A Fine Line

Last week I was showing some property to a young couple who expressed an interest to me in buying a house in this area. What we had been looking at was primarily smaller single family homes in a price range up to about $775,000. These homes are mostly 3 bedroom, 1 bath or 2 bedroom, 1 bath homes and they all average about 1350 square feet. Some remodeled, some not, depending on the neighborhood.

On one of our exploratory appointments I suggested that we change the pace a little bit an look at a townhouse that I had seen…just for comparison sake. We drove over to a very nice 3 bedroom, 2.5 bath, 2031 sq ft place that’s all remodeled and has an absolutely breathtaking view of the bay, the Peninsula and San Francisco beyond. On top of all that, the place is priced under $750,000. These folks spent a lot of time there and really expressed some serious intent about the place too. They asked for the disclosures and studied them in earnest and sincerely considered making this place their home…instead of the single family houses that we had seen.

At the end of the day they decided against this place. Why, you ask? Because this particular project has association dues that are currently $450.00 a month. They told me that they were “worried” that these dues are certainly not etched in stone, that they could always go up and that they concluded that $450 to $500 a month was the equivalent of between $90-95,000 on a traditional mortgage at 4.75%. Ultimately they didn’t think it was wise to spend that kind of money on dues that are not tax deductible either when they could buy a pricier house, have a deduction on that mortgage interest and still have a private back yard.

Kind of hard to argue with that, isn’t it? OK, the townhouse is terrific. It’s a nice residence and I’m sure my buyers would love living there…but those high dues hurt that sale. When I look at Foster City’s condo/townhouse inventory I see much the same story. I’ve probably beat this subject to death actually, but I just can’t get over the fact that Foster City’s dues overall are exceedingly high. It’s no coincidence to me that 3/4 of the pending sales on condos/townhouses in Foster City right now have dues under $350.00 a month. It also shocks me to see that the two pending sales at Promontory Point are on units priced at $678,000 and $640,000. Both of these reflect price declines in that project of over 30% from their high. Nobody else at any project in the Mid Peninsula has had a reduction of anywhere near that in the last few years. It’s not a coincidence that their dues are $772.00 a month.

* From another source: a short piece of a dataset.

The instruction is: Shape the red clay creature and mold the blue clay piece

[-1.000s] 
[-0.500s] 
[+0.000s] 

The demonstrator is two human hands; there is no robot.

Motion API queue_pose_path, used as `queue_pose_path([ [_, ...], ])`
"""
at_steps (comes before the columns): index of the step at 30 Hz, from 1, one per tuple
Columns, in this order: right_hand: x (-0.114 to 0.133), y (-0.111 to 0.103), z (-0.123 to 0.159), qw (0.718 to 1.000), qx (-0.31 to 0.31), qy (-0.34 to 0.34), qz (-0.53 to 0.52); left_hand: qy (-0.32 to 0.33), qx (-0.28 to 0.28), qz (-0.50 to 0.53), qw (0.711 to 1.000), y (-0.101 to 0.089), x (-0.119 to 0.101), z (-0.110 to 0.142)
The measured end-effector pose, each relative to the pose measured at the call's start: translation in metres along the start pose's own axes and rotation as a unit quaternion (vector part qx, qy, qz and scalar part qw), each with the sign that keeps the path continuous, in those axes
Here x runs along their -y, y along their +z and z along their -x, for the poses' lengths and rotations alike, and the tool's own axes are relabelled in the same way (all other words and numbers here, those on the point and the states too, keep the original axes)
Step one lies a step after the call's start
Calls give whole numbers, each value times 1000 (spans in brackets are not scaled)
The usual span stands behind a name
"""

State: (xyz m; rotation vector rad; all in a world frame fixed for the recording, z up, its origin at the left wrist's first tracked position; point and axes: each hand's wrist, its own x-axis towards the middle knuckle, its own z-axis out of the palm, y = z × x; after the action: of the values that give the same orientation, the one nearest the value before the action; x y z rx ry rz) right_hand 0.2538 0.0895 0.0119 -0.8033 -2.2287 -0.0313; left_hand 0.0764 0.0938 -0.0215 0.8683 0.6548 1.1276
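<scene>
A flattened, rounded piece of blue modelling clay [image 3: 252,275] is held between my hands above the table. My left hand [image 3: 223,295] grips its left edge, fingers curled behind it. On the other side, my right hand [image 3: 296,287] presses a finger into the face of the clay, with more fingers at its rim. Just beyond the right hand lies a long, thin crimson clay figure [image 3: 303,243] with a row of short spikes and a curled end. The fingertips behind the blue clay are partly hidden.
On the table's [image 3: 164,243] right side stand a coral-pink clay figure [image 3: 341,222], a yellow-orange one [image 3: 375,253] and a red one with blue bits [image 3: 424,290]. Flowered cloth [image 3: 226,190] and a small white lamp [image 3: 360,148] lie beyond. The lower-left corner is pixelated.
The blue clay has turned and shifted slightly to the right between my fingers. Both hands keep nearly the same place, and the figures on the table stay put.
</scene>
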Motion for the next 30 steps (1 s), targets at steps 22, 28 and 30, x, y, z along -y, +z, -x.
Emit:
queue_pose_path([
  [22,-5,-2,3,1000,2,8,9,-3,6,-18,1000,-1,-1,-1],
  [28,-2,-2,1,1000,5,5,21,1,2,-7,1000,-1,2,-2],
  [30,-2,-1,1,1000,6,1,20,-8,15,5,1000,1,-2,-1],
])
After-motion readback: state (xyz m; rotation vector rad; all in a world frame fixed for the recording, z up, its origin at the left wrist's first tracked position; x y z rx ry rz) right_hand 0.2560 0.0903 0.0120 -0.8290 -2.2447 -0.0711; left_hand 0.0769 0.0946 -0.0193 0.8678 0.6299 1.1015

Of course, Promontory Point is an extreme example. The concept is clear however. Buyers can, and are quite willing to choose a smaller house right now over a townhouse or condo just because of their high dues. Their threat to escalate, have as well, created enough fear that the market for these homes have slowed while houses have remained stable or have grown.


  1. Dana Ferri says:

    I’d have to agree that choosing to live in an HOA is a gamble. We are horrified at how quickly our dues have increased over the past few years. I’m pretty sure I know the young couple you are talking about, and I think they have heard our stories of other problems with HOAs too. I am rooting for them to choose a single-family house. Wish we had that over the townhouse we own.

  2. Jim, well said about condos/Townhouses HOA dues. This definitely turns off the new buyers. Existing homeowners like to increase the dues, as it does not affect them much – as they dont fork huge mortgage payments like the new home buyer would have to do.

    Good job on the writeup.

  3. Good for the young couple in considering the total cost of ownership and factor in how much the HOA is equivalent to about $90K in house price. That’s how financial decisions should be made. I wish more mortgage brokers, financial planners and real estate agents can educate their clients that way.